On Easter Sunday, we celebrate the feast of the resurrection of Jesus. Every Sunday is a celebration of the resurrection. But at Easter time we recall in a special way the last days of Jesus' earthly life. On Passion Sunday, and again on Holy Thursday and Good Friday, we review the passion of Jesus in detail. And on Easter Sunday we focus our attention on Jesus' resurrection. We will continue to meditate on the resurrection of Jesus in a special way throughout the Easter Season, ending with Pentecost.
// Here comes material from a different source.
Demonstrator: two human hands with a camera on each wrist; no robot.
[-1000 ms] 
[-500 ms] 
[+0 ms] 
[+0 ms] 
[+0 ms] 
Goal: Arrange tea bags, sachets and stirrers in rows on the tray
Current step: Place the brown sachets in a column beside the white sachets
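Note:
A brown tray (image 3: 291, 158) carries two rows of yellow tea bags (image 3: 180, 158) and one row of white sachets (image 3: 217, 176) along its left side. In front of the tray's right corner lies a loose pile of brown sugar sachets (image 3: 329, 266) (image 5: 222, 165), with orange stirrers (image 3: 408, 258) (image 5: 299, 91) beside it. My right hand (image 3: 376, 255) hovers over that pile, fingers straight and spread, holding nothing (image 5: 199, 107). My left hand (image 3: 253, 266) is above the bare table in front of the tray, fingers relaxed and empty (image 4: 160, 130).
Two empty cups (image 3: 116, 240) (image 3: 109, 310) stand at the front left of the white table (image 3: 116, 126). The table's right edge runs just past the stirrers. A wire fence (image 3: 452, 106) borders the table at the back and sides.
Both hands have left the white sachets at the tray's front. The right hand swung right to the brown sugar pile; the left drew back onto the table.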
The reading from the gospel of John tells the story of the discovery of Jesus' empty tomb. According to all the gospels, this was the first indication to the followers of Jesus that he had been raised from the dead. The story shows that the empty tomb could have more than one meaning. When Mary Magdalene found the tomb empty, she said, "They have taken the Lord from the tomb, and we don't know where they put him." She assumes that someone has moved the body of Jesus, not that God has raised him from the dead. On the other hand when the beloved disciple saw the empty tomb, he believed that Jesus had been raised from the dead. One reason for this may be that he saw the cloths in which the body of Jesus had been wrapped still in the tomb. If someone had moved the body, there would be no reason to leave the grave cloths behind.
In itself the empty tomb could mean more than one thing. But when it was interpreted in the light of Scriptural predictions of Jesus' resurrection from the dead, and especially in light of Jesus' appearances to his followers after his resurrection, the empty tomb became one of the foundations for Christian faith that God has raised Jesus from the dead.
The reading from the Acts of the Apostles summarizes what we believe about Jesus. This is part of a speech in which Peter presents the Christian message to Cornelius and his household. Peter briefly summarizes the career of Jesus beginning with the baptism John preached and ending with the death and resurrection of Jesus. Peter indicates the significance of Jesus' career for us by saying that "everyone who believes in him will receive forgiveness of sins through his name."
It is not immediately clear why belief in Jesus brings forgiveness of sins. The underlying idea is probably that Jesus' death was a sacrifice for sin. By making reparation for our sins, Jesus' death is the means of forgiveness for them, if we accept it as such by believing in him.
The reading from the letter to the Colossians speaks of the meaning of Jesus' death and resurrection for us in other terms. The passage says that the Christian has died and risen with Christ. This reflects the Pauline understanding of Christian life as union with Jesus in his death and resurrection. Jesus' death and resurrection were not simply something that happened to Jesus; in becoming followers of Jesus we are united with him in such a way that we also participate in his death and resurrection.
It is not yet obvious that we have died and risen with Jesus. Our "life is hidden with Christ in God." Our union with Christ will only be apparent when he comes again in glory. But if the truth is that we are united with Jesus in a hidden way as he sits at the right hand of the Father in heaven, we should keep that reality before our minds and live in its light.
In celebrating Easter we celebrate God's resurrection of Jesus from the dead. We celebrate the victory of life over death, in Jesus and, through him, in ourselves. The victory of life over death in us means forgiveness of our sins in the name of Jesus and new, though hidden, life in union with him.